The task
Whenever a line in the entries below contains the string "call", copy that line.

Dataset excerpts
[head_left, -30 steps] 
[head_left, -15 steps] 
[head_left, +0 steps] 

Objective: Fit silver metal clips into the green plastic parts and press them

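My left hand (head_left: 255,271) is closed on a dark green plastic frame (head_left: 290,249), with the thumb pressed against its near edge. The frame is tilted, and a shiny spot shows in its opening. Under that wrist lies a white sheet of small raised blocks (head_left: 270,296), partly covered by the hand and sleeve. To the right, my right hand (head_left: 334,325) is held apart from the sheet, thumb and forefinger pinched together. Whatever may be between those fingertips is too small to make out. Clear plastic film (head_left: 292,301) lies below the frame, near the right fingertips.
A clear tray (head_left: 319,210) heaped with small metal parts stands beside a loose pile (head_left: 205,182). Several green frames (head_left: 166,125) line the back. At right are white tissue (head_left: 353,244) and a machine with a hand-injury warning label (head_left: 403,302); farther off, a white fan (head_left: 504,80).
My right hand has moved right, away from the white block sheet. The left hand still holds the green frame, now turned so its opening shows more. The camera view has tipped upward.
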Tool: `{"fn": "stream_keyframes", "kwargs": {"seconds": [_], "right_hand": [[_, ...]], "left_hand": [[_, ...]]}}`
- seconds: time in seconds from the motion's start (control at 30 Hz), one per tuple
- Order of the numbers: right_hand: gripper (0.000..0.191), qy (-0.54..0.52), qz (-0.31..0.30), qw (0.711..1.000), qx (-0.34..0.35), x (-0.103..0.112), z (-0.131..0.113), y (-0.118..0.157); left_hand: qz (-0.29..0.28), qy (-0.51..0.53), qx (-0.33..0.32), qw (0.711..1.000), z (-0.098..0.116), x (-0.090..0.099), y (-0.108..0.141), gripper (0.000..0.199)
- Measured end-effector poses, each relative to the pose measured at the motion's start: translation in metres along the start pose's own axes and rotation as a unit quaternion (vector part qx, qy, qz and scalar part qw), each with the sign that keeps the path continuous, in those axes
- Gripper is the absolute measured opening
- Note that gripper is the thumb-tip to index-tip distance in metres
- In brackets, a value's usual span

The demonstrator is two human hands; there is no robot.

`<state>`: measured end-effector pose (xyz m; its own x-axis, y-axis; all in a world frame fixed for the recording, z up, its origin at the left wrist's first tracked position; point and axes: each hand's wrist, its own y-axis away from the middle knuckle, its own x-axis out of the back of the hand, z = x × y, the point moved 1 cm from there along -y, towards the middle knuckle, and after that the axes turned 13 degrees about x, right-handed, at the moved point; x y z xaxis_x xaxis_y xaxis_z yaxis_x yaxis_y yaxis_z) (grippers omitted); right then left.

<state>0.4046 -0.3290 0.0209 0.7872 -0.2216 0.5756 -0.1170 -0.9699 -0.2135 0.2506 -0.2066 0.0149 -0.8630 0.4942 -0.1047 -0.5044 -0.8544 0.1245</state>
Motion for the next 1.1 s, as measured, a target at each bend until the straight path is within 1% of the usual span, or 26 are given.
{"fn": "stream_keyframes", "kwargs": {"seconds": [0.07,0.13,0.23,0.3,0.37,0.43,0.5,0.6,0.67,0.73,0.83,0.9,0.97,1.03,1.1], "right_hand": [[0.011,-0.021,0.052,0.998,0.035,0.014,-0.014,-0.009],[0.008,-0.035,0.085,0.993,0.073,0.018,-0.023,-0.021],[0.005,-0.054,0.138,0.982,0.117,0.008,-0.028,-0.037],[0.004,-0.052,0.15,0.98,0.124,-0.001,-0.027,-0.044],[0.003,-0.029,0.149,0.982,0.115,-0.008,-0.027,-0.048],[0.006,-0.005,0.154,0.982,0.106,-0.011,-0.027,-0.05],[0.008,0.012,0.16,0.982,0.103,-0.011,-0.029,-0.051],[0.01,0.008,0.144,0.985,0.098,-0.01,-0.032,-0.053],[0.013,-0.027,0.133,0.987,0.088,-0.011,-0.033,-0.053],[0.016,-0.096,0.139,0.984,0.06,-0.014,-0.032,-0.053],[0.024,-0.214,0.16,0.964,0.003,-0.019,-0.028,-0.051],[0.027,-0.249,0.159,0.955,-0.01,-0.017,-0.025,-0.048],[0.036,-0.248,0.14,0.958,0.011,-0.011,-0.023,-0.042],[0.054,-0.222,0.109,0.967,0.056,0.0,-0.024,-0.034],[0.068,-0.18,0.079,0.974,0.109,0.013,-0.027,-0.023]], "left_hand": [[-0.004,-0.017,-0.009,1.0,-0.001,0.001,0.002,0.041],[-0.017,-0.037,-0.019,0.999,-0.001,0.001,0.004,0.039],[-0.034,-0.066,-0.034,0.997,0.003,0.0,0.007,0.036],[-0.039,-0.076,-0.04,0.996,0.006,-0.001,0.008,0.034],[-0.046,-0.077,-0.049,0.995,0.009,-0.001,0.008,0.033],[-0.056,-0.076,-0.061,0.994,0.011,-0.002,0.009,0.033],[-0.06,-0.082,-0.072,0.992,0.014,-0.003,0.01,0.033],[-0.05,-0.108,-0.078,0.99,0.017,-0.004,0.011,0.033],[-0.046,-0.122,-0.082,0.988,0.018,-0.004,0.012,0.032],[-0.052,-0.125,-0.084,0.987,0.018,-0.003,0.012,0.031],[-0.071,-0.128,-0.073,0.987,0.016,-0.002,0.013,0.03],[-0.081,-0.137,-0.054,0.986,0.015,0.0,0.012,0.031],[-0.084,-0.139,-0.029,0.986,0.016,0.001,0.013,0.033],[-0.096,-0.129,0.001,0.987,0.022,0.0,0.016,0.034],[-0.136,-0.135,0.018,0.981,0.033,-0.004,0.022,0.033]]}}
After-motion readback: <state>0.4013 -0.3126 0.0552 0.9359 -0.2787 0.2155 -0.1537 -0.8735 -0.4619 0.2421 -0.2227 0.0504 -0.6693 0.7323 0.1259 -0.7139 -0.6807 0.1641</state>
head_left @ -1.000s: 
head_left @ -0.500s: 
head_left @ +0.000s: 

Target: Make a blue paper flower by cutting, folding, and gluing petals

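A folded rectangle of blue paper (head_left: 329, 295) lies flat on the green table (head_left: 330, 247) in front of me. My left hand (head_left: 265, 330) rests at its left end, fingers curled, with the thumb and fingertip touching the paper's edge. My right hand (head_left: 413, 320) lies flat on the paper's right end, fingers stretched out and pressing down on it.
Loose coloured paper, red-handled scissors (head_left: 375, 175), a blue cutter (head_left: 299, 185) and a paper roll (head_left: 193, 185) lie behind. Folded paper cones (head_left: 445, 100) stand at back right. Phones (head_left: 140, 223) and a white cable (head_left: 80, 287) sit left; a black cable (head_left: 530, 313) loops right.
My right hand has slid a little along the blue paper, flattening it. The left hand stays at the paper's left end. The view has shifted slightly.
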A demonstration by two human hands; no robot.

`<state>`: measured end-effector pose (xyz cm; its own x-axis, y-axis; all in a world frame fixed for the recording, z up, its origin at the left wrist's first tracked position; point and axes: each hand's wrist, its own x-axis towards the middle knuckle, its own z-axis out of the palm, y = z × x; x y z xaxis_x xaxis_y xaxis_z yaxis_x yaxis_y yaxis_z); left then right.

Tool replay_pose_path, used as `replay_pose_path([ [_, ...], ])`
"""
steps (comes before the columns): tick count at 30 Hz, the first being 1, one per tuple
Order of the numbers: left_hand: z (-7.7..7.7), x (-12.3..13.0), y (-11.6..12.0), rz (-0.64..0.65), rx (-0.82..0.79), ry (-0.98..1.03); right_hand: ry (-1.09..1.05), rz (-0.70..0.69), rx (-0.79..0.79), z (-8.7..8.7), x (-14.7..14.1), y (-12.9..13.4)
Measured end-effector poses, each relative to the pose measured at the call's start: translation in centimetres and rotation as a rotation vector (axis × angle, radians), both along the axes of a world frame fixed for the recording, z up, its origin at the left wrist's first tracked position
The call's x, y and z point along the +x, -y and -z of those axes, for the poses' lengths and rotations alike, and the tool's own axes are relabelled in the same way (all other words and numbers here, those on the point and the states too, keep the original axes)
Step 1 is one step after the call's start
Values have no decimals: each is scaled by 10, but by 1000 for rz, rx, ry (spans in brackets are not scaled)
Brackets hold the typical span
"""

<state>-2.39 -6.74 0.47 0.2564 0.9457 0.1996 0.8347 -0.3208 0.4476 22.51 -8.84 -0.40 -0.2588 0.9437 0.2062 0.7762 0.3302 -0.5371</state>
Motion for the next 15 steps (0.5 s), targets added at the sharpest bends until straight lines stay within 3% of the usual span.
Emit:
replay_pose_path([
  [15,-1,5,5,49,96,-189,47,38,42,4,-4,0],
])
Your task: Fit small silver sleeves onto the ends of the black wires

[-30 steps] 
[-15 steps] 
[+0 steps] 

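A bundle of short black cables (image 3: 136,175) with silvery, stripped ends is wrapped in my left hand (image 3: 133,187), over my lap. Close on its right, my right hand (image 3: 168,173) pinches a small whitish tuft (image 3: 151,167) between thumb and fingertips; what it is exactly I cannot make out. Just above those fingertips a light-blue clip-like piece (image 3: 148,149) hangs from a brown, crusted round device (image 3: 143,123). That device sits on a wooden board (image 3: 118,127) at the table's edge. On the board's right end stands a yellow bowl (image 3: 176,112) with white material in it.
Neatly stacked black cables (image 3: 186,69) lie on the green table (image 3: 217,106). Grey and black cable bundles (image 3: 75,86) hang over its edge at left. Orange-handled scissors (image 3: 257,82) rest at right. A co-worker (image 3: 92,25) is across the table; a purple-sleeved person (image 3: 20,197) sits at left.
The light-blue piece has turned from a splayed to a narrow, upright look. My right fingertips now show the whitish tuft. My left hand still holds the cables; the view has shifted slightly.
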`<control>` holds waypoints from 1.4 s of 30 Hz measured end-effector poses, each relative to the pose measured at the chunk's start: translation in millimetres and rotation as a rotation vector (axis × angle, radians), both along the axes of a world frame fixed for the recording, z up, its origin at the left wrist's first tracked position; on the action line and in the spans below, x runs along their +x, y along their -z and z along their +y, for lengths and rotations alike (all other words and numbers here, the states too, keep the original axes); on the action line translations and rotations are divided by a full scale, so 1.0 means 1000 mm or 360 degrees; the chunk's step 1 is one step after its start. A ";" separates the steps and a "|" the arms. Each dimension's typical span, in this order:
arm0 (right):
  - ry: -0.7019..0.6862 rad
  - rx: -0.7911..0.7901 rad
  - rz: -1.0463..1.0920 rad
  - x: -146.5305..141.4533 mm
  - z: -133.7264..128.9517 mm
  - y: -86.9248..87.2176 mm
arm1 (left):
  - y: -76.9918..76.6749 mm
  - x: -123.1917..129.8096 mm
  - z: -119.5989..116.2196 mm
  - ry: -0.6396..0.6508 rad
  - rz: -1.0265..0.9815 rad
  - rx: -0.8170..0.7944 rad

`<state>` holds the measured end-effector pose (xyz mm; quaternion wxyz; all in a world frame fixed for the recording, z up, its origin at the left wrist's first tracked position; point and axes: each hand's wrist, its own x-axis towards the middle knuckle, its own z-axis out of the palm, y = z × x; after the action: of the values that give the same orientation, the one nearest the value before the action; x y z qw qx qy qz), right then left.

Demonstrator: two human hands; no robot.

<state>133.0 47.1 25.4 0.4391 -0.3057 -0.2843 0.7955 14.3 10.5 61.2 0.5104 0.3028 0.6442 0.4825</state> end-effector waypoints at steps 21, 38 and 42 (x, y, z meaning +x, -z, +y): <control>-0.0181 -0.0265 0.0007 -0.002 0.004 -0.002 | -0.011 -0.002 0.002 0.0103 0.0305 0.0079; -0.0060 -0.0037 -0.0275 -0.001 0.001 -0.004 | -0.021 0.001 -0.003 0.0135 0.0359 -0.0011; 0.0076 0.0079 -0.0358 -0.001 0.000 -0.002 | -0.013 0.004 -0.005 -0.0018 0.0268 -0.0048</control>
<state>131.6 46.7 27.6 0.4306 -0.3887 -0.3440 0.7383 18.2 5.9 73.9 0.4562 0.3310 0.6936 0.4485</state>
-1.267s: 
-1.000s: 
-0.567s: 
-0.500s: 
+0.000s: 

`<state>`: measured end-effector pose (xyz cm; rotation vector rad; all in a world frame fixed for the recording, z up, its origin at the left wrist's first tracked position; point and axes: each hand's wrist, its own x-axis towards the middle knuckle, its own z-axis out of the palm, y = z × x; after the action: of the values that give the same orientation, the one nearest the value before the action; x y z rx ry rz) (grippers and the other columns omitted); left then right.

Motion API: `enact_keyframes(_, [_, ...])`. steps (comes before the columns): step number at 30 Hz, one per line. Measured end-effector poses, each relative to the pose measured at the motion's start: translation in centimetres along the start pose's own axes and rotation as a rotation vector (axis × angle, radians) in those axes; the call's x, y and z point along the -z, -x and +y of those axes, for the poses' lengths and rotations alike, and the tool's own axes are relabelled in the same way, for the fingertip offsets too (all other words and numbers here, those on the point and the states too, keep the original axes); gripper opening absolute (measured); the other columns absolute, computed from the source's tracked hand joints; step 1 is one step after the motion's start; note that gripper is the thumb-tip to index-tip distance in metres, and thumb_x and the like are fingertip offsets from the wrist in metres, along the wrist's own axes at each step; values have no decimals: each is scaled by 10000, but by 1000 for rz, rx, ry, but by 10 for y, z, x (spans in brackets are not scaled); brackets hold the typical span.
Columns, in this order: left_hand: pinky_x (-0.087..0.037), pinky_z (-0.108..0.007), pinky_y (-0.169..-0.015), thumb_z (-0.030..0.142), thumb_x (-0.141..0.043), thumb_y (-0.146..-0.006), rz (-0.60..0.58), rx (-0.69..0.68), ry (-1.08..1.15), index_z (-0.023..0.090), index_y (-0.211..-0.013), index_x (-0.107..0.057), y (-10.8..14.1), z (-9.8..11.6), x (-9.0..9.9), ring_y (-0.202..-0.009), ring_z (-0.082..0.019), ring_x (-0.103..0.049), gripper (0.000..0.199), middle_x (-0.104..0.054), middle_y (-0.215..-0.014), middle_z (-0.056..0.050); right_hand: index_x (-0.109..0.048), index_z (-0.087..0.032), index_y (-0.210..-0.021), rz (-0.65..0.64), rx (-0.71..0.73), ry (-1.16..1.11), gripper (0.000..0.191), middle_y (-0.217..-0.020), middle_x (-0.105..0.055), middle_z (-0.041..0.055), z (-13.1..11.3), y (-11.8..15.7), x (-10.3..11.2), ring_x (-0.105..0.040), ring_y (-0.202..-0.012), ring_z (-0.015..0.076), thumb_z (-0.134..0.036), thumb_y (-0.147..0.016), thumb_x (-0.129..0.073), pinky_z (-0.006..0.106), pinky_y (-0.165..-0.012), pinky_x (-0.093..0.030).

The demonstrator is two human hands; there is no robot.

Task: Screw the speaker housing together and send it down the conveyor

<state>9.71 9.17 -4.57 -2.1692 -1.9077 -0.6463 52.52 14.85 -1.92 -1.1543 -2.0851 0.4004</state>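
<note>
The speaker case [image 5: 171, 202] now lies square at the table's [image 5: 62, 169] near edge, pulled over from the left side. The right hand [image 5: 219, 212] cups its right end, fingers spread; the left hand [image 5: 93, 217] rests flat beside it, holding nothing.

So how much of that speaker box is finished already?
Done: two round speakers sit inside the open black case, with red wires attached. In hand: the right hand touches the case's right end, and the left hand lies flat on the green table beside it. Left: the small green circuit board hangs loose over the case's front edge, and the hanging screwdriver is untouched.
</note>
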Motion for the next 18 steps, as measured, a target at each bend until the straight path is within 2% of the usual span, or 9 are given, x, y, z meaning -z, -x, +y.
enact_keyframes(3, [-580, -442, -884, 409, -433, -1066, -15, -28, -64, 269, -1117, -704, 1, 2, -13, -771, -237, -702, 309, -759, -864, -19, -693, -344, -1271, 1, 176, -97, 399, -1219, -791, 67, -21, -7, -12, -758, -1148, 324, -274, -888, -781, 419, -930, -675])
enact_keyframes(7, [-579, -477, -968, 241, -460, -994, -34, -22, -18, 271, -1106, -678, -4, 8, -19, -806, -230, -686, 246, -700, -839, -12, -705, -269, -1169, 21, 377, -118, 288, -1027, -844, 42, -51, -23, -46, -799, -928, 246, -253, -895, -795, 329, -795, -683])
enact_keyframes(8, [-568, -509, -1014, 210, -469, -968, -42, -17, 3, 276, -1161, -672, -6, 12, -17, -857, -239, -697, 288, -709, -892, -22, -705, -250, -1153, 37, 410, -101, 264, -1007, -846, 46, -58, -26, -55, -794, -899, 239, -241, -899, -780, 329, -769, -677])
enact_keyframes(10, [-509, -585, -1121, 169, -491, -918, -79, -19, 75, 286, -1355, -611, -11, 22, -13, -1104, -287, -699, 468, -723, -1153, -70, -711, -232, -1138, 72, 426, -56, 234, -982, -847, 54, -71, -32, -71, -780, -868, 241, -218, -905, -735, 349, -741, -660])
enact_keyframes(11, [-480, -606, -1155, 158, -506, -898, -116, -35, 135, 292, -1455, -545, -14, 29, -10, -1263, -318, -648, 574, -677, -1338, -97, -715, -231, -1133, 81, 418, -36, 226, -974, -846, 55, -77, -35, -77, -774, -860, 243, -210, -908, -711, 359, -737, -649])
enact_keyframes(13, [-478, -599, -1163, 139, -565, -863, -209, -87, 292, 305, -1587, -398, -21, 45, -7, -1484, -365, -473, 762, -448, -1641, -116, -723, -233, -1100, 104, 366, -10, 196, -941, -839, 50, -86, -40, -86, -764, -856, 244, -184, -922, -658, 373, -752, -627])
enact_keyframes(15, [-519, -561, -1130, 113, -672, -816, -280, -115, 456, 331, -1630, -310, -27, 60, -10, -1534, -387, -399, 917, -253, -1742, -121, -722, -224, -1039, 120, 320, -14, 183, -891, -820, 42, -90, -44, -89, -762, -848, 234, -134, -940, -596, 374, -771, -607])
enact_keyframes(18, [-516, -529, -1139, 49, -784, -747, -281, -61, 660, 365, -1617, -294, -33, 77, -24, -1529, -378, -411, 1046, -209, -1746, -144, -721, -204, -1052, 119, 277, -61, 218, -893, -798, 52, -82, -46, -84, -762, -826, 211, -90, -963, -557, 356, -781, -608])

Answer box
Measured end-effector poses, each relative to the pose measured at the call's start: translation in centimetres and rotation as a rotation vector (axis × angle, radians), both along the axes of a world frame fixed for the recording, z up, its origin at the left wrist's first tracked position
The call's x, y and z point along the +x, -y and -z of those axes, for the poses' lengths and rotations alike, and the tool's own axes are relabelled in the same way (all other words and numbers here, those on the point and the states too, keep the original axes)
Step 1 is one step after the call's start
Motion API: `enact_keyframes(_, [_, ...])`. steps (comes before the columns): step number at 30 Hz, one per line. Measured end-effector poses, each relative to the pose measured at the motion's start: translation in centimetres along the start pose's own axes and rotation as a rotation vector (axis × angle, radians) in those axes; the call's x, y and z point along the -z, -x and +y of those axes, for the poses' lengths and rotations alike, and the tool's own axes are relabelled in the same way, for the fingertip offsets too (all other words and numbers here, those on the point and the states too, keep the original axes); gripper opening absolute (measured); the other columns absolute, computed from the source's tracked hand joints; step 1 is one step after the motion's start; note that gripper is the thumb-tip to index-tip distance in metres, and thumb_x and the like are fingertip offsets from the wrist in metres, along the wrist's own axes at each step; values have no decimals: each is scaled by 10000, but by 1000 for rz, rx, ry, but by 10 for y, z, x (spans in brackets are not scaled); brackets hold the typical span.

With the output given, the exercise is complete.